→ **EXERCISE**
Pictures in the entries below are excluded; copy only the lines from the one containing "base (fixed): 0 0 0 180" to the one containing "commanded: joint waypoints", both included.

Collected data:
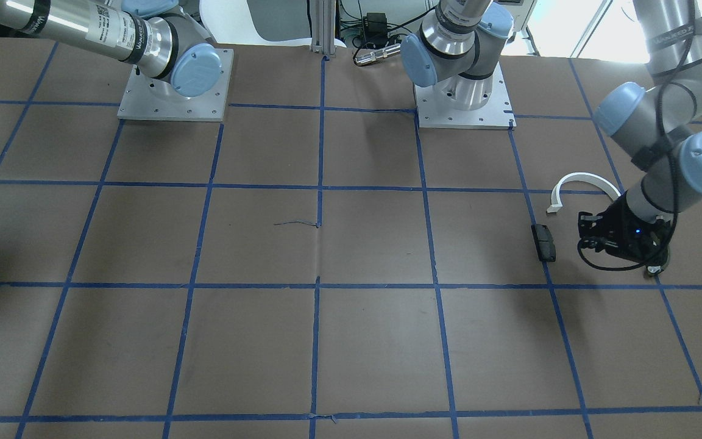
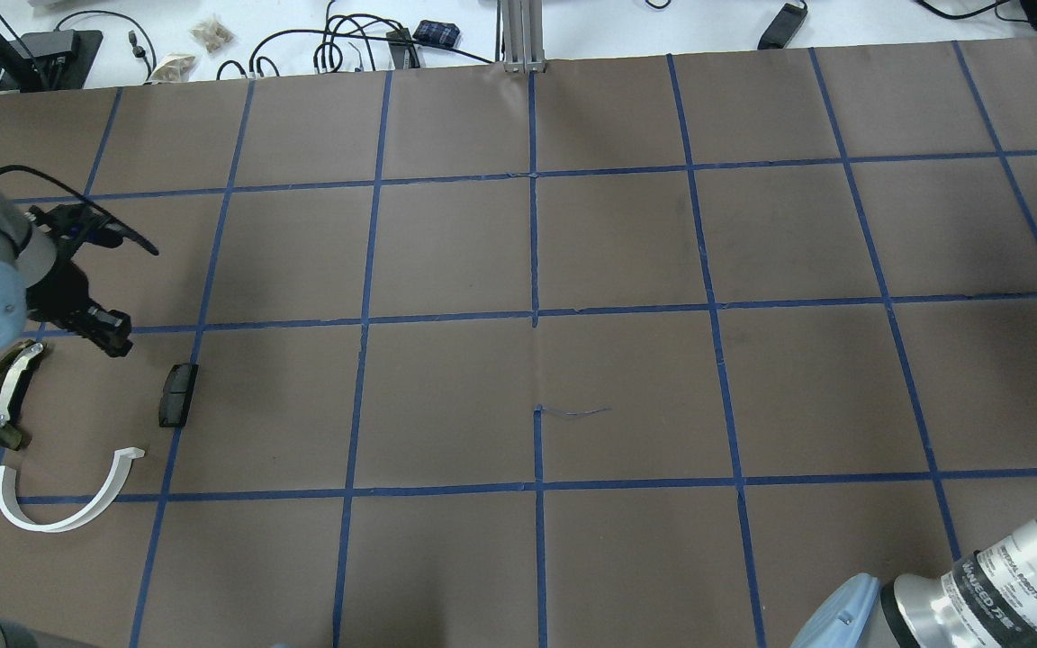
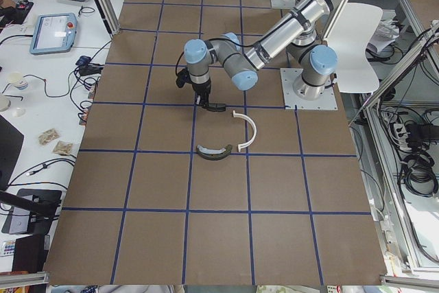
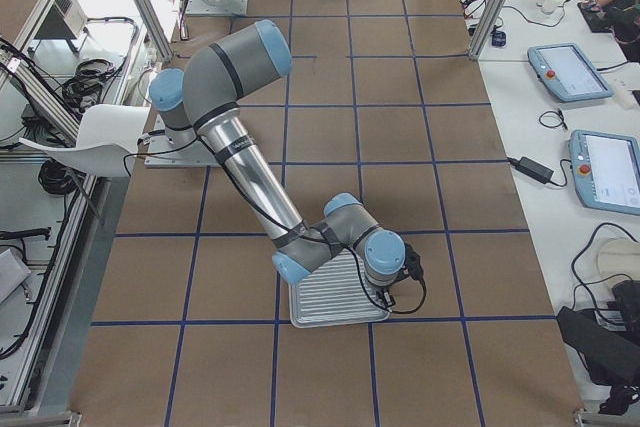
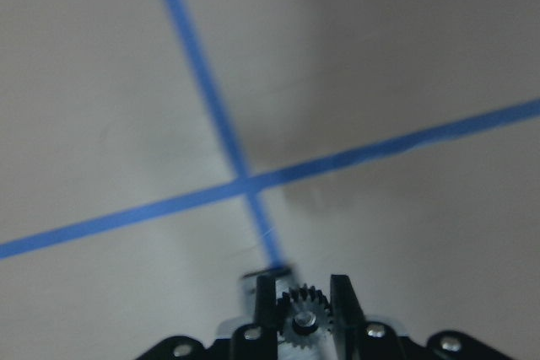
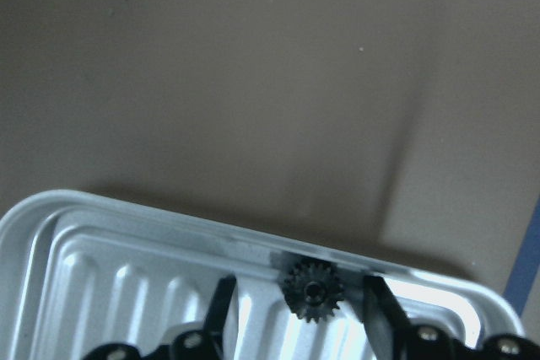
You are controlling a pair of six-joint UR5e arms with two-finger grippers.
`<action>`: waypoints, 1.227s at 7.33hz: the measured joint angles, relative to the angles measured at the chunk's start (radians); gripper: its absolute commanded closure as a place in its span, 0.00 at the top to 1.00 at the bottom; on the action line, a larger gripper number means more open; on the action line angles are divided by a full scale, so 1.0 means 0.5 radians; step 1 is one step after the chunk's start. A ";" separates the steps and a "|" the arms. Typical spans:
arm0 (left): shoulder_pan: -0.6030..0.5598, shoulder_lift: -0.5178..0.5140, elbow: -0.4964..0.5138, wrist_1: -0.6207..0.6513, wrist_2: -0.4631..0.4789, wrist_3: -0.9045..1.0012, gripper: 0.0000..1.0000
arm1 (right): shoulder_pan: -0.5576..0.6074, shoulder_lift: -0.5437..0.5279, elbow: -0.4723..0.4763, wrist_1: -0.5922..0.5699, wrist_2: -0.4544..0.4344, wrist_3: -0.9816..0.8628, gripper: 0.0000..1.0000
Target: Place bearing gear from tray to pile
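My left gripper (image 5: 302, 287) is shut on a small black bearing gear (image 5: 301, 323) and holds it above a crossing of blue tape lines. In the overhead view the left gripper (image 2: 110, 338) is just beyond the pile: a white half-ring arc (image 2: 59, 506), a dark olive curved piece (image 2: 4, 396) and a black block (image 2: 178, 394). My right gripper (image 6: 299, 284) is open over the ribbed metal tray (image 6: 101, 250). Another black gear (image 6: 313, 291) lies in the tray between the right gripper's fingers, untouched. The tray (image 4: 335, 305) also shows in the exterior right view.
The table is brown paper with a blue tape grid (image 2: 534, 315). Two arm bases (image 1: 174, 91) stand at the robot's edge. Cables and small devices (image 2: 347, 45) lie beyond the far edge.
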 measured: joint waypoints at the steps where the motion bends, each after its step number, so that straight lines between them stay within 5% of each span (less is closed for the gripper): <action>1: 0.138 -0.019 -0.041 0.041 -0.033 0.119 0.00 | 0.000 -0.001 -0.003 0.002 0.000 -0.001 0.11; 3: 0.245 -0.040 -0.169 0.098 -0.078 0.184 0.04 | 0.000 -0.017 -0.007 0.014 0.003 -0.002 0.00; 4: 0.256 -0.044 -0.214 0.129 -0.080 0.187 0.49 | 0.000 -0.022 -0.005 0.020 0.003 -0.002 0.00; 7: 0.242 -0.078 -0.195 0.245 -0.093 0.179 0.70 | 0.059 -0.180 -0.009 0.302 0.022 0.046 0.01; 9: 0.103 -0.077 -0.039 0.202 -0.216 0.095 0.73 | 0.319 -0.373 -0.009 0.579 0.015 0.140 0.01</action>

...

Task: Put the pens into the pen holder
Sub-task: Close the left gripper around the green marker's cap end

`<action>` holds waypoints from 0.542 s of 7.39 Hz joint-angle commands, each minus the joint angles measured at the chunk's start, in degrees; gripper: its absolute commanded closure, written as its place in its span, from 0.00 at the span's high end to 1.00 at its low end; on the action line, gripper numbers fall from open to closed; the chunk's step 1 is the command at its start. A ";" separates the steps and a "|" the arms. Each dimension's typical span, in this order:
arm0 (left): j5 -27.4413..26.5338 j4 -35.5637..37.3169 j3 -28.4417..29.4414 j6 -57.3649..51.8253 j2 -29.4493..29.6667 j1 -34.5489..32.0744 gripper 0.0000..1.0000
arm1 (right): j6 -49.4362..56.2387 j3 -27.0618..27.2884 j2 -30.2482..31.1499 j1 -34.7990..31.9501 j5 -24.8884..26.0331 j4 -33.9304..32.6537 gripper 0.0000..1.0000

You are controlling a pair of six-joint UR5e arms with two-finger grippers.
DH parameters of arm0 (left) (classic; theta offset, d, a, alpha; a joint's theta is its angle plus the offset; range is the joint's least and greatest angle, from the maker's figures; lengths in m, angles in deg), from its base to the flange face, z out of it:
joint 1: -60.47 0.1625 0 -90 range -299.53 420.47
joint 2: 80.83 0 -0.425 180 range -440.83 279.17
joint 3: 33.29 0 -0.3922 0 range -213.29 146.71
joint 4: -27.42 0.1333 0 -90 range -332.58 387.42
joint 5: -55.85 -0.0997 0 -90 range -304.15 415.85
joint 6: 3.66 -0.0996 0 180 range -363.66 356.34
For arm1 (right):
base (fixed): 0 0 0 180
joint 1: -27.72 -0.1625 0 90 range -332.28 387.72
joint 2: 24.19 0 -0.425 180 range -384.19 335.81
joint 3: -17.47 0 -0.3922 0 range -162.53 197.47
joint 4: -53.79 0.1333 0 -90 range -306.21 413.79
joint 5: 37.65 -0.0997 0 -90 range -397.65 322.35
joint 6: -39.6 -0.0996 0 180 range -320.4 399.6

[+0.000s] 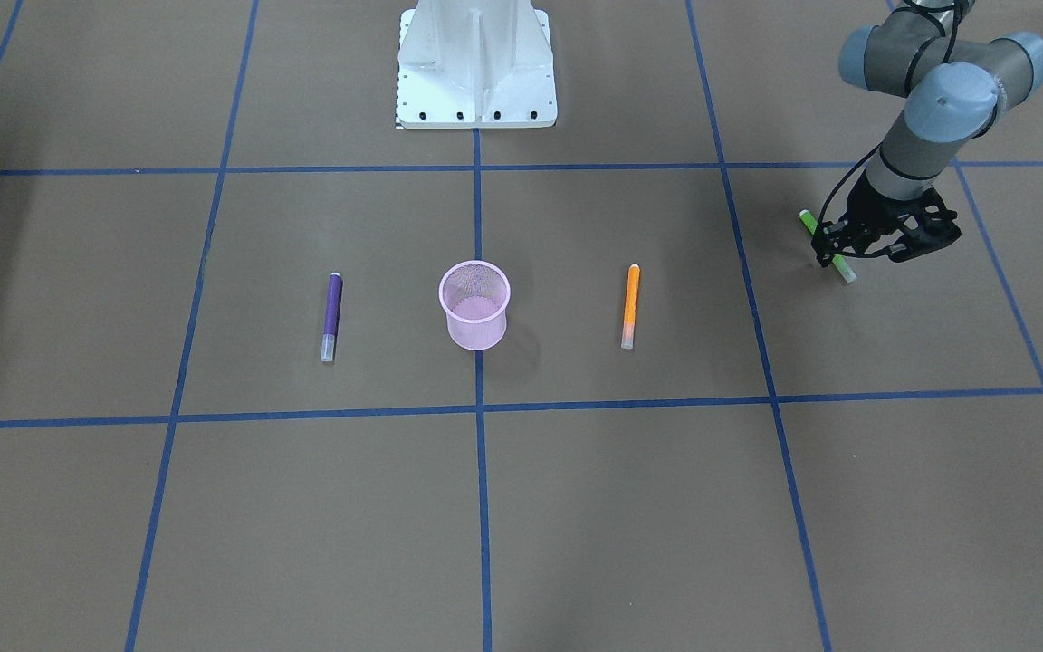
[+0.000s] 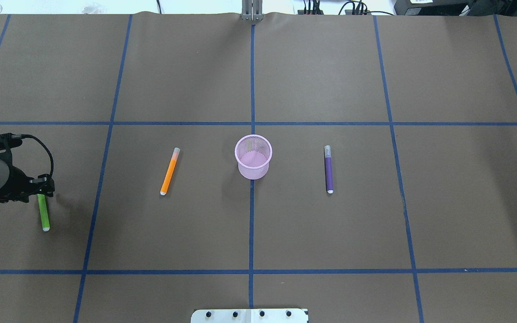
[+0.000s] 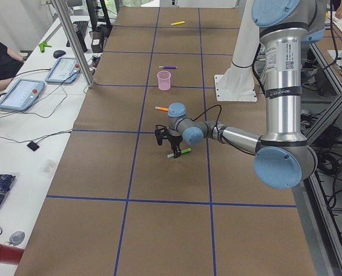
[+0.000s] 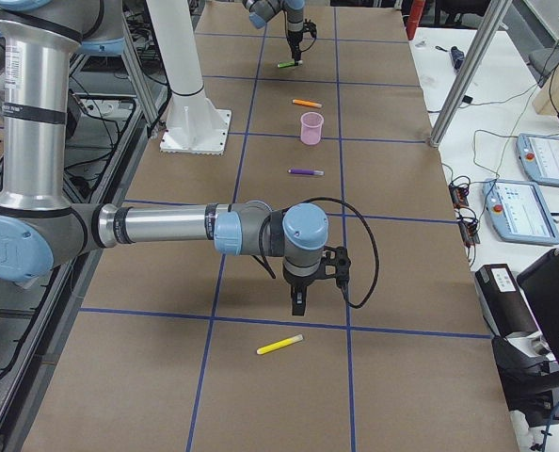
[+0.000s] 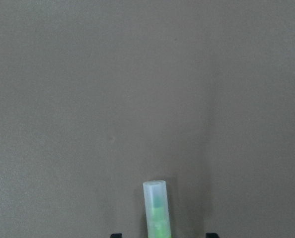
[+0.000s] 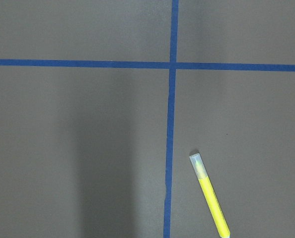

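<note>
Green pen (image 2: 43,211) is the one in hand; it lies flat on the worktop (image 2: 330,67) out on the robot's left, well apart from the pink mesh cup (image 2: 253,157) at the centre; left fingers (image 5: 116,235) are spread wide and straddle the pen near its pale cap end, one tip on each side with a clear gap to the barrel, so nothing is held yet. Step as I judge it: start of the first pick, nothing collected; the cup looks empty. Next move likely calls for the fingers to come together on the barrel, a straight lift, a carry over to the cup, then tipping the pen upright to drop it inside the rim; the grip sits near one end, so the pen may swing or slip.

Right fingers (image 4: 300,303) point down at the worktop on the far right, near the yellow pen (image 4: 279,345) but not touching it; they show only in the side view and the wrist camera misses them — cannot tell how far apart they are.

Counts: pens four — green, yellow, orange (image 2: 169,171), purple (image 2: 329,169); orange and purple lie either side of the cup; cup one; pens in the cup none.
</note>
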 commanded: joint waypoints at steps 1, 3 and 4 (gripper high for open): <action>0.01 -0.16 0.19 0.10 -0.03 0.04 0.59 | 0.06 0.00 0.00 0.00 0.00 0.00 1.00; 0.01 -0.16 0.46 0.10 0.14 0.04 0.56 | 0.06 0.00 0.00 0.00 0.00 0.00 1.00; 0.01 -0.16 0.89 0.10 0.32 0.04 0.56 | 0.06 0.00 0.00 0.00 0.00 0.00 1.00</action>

→ **TASK RESPONSE**
base (fixed): 0 0 0 180
joint 1: -27.72 -0.1625 0 90 range -332.28 387.72
joint 2: 24.19 0 -0.425 180 range -384.19 335.81
joint 3: -17.47 0 -0.3922 0 range -162.53 197.47
joint 4: -53.79 0.1333 0 -90 range -306.21 413.79
joint 5: 37.65 -0.0997 0 -90 range -397.65 322.35
joint 6: -39.6 -0.0996 0 180 range -320.4 399.6

[+0.000s] 
[+0.000s] 
[+0.000s] 
[+0.000s] 
[+0.000s] 
[+0.000s] 

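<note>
Green pen (image 2: 43,211) is the one in hand; it lies flat on the worktop (image 2: 330,67) out on the robot's left, well apart from the pink mesh cup (image 2: 253,157) at the centre; left fingers (image 5: 116,235) are spread wide and straddle the pen near its pale cap end, one tip on each side with a clear gap to the barrel, so nothing is held yet. Step as I judge it: start of the first pick, nothing collected; the cup looks empty. Next move likely calls for the fingers to come together on the barrel, a straight lift, a carry over to the cup, then tipping the pen upright to drop it inside the rim; the grip sits near one end, so the pen may swing or slip.

Right fingers (image 4: 300,303) point down at the worktop on the far right, near the yellow pen (image 4: 279,345) but not touching it; they show only in the side view and the wrist camera misses them — cannot tell how far apart they are.

Counts: pens four — green, yellow, orange (image 2: 169,171), purple (image 2: 329,169); orange and purple lie either side of the cup; cup one; pens in the cup none.
</note>
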 commanded: joint waypoints at steps 1, 3 and 4 (gripper high for open): <action>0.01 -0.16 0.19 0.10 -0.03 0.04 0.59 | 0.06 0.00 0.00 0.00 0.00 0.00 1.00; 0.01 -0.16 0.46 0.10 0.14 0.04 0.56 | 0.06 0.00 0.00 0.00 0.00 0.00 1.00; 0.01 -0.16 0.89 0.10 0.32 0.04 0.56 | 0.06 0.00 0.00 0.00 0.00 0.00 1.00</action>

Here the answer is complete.